Once it is safe to travel, he plans to visit friends in Europe and spend an extended vacation with his extra time. Until then, his retirement plans include working on and editing the nearly 100 scripts he’s written, covering topics such as self- awareness, individualism and death.
Anything Goes
A Renaissance man from the start, Anderson spent almost half of his undergraduate
experience abroad in England, pursuing not one, not two, but three majors. He saw nearly every play produced in the famous London West End during 1972-73.
“I saw the good, the bad and the different,” he says. “That’s really where my aesthetic came from, I think.”
He then spent time in Ireland, as an apprentice for a theater studio, quickly deciding he wanted nothing to do with theater. So he returned to the U.S. and settled in Columbus to get a master’s degree in educational communication with the hope of writing for educational media. He began teaching classes and acting, and in 1976, he began directing.
“One thing led to another: I kept getting these amazing opportunities, and pretty soon Columbus was home,” Anderson says.

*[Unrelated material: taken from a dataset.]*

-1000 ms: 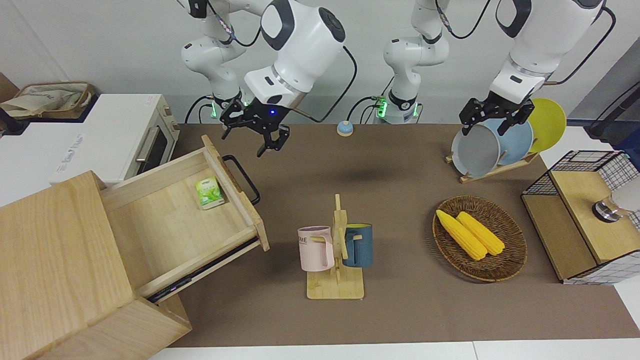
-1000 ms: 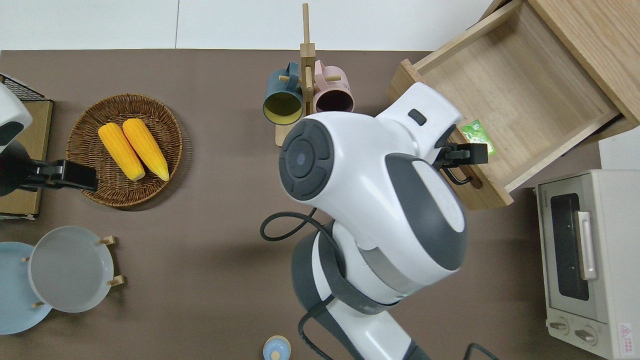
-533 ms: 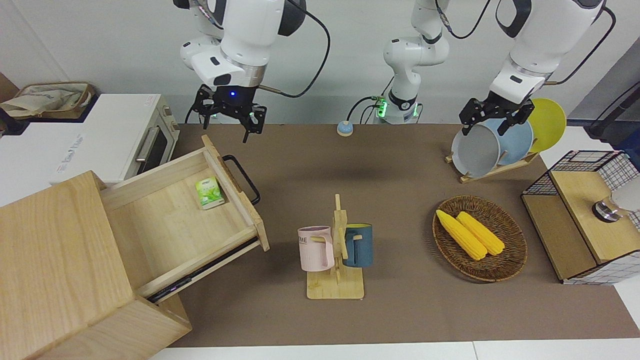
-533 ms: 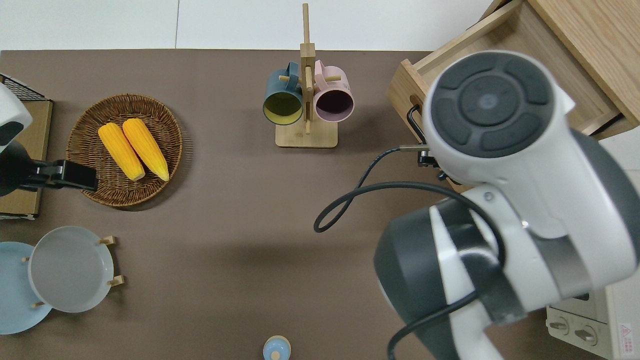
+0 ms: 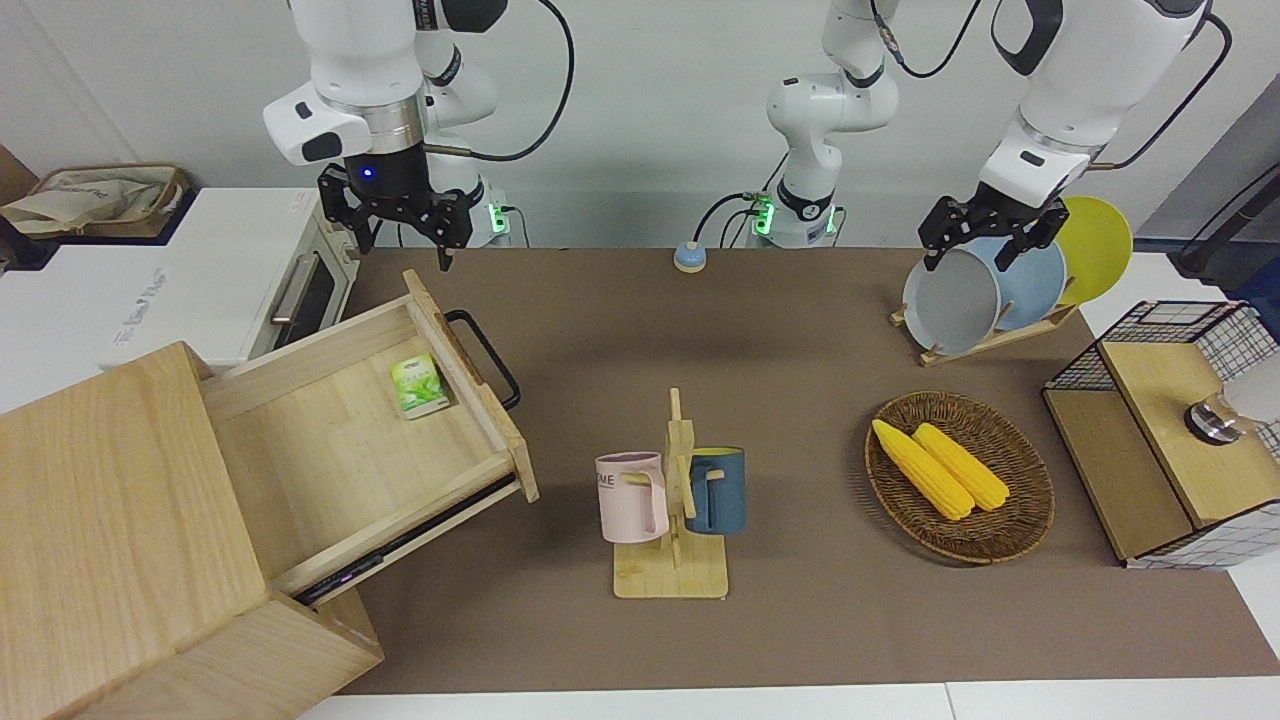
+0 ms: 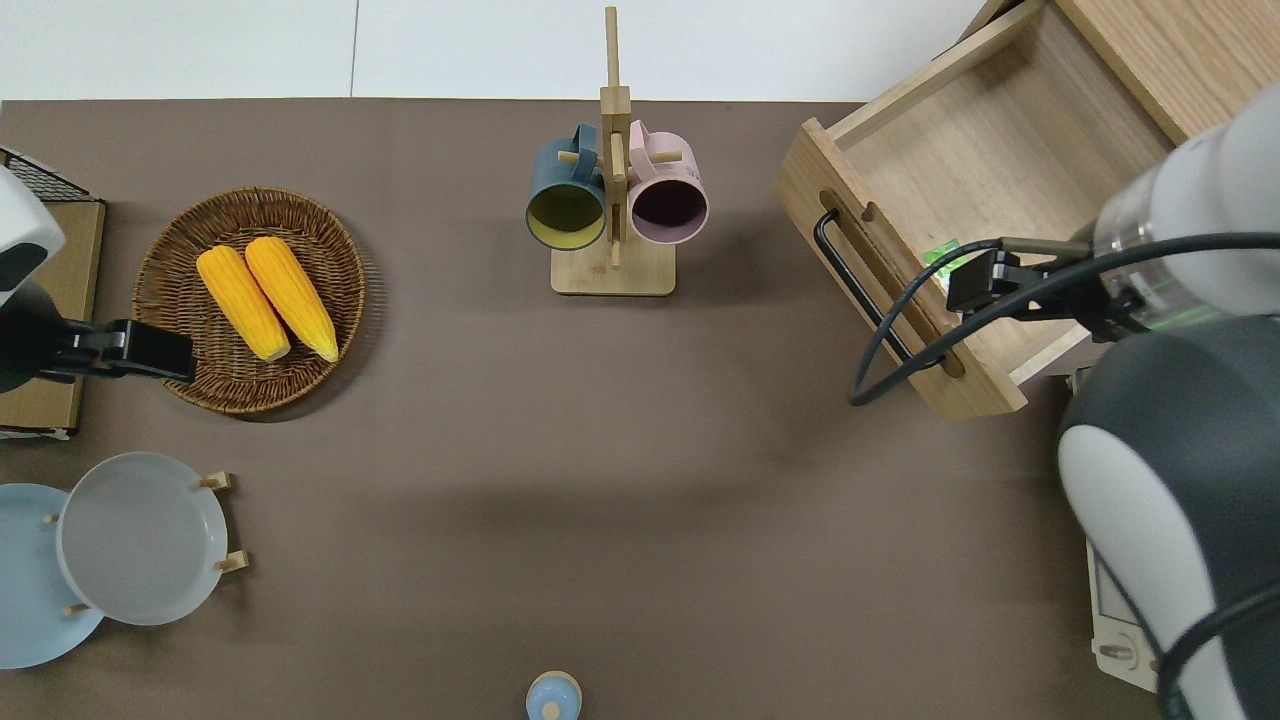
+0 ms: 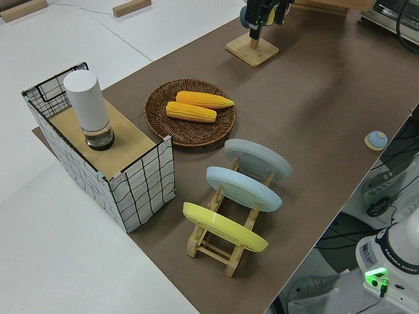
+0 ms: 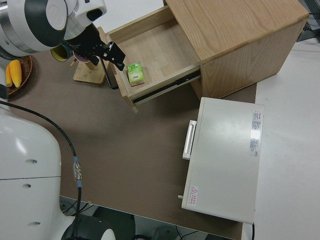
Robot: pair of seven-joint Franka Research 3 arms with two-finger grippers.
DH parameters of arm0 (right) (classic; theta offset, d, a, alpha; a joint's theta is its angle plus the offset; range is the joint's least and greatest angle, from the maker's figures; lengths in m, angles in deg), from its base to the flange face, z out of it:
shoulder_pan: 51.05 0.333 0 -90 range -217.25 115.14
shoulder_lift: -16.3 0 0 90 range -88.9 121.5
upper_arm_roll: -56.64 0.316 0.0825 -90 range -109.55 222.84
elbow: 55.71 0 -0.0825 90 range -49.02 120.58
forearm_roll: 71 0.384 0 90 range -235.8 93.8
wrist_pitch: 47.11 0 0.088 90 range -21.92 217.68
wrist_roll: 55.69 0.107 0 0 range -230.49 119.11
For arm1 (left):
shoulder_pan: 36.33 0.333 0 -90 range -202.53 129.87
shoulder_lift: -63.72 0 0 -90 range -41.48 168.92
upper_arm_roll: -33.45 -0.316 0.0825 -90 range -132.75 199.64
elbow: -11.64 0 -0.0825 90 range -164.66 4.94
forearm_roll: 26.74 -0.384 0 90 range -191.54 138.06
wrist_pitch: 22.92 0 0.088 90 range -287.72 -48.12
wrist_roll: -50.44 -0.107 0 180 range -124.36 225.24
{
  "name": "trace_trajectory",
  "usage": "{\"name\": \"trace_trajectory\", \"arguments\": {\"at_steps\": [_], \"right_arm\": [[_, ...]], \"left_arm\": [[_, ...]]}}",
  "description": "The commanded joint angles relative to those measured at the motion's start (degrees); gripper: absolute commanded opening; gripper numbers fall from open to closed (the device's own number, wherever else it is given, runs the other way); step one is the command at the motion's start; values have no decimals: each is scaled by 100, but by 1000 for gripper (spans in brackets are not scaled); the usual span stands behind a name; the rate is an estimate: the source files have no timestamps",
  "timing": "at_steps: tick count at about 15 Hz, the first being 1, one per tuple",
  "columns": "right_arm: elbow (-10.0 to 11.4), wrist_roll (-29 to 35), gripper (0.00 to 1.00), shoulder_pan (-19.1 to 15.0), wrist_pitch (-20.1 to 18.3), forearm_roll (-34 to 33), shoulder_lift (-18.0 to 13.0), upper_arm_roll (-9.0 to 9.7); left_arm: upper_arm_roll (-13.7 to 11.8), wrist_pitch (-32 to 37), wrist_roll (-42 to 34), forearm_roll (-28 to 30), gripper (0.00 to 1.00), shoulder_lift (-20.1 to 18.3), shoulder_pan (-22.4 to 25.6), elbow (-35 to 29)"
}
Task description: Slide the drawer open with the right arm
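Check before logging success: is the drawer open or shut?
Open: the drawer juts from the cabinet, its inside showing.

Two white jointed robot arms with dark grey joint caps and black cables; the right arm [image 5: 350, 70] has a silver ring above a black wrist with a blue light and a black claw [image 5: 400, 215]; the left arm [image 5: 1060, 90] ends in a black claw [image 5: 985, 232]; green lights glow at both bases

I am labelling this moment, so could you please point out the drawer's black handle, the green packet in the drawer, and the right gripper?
black handle [image 5: 485, 355], front view, middle of the loop's long bar.
green packet [image 5: 418, 385], front view, centre of its printed face.
right gripper [image 5: 400, 215], front view, between its fingertips.
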Motion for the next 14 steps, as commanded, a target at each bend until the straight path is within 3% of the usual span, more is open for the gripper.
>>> {"name": "trace_trajectory", "arguments": {"at_steps": [1, 4, 7, 9, 14], "right_arm": [[409, -488, 979, -411, 285, 402, -290, 90], [524, -691, 979, -692, 311, 568, -326, 195], [743, -744, 981, -1324, 487, 587, -396, 826], [989, -744, 981, -1624, 776, 595, -484, 1144], [1306, -744, 981, -1721, 1198, 587, -493, 1330]], "left_arm": [[40, 113, -56, -98, 993, 65, 31, 149], [40, 113, -47, -98, 993, 65, 31, 149], [40, 113, -56, -98, 993, 65, 31, 140], [40, 113, -56, -98, 993, 65, 31, 149], [40, 113, -56, -98, 993, 65, 31, 140]]}}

He started as the director of education and youth theater at the Player’s Theatre and rose through the ranks to become associate producer director. He then went on to found Phoenix Theatre for Children.
“When Player’s closed sort of unceremoniously, I had 12 interns from around the country who were not going to get jobs that year, and were really kind of stranded,” he says. “That’s how the Phoenix was born. It was rising from the ashes.”
Ten years ago, Anderson was asked to merge Phoenix with CATCO. Though reluctant at first, he began to get excited about the possibility to create theater for the youngest kids up to senior citizens.
The rest is history. He once more rose through the ranks, now holding the title of producing director. He’s been nominated for and won numerous awards, including the Greater Columbus Arts
Council’s Excellence in the Arts Award and the Ohio Theatre Alliance Lifetime Achievement Award.
The Producer
One of the hallmarks of CATCO is the fantastic collaborations with non- theatrical groups. From the Columbus Museum of Art to BalletMet, something fresh and exciting is always happening.
“My work was so much richer for working with the ballet, the symphony and those other groups,” says Anderson. “You immediately have to look at things through another lens.”
In 2009, Phoenix collaborated with BalletMet for a fusion of ballet and theater in a production of Alice in Wonderland. Anderson recalls the moment Gerard Charles, then the artistic director of BalletMet, called him up to suggest the performance.
“I hadn’t seen a ballet since 1975, so when I was called up to do a collaboration, I said so,” Anderson says. “Charles asked me what I had thought of it and I said, ‘Honestly, it was fine but I thought I’d prefer it if they had said something,’ and there was a long silence and he said, ‘Well, I think that’s what I’m asking you to do.’”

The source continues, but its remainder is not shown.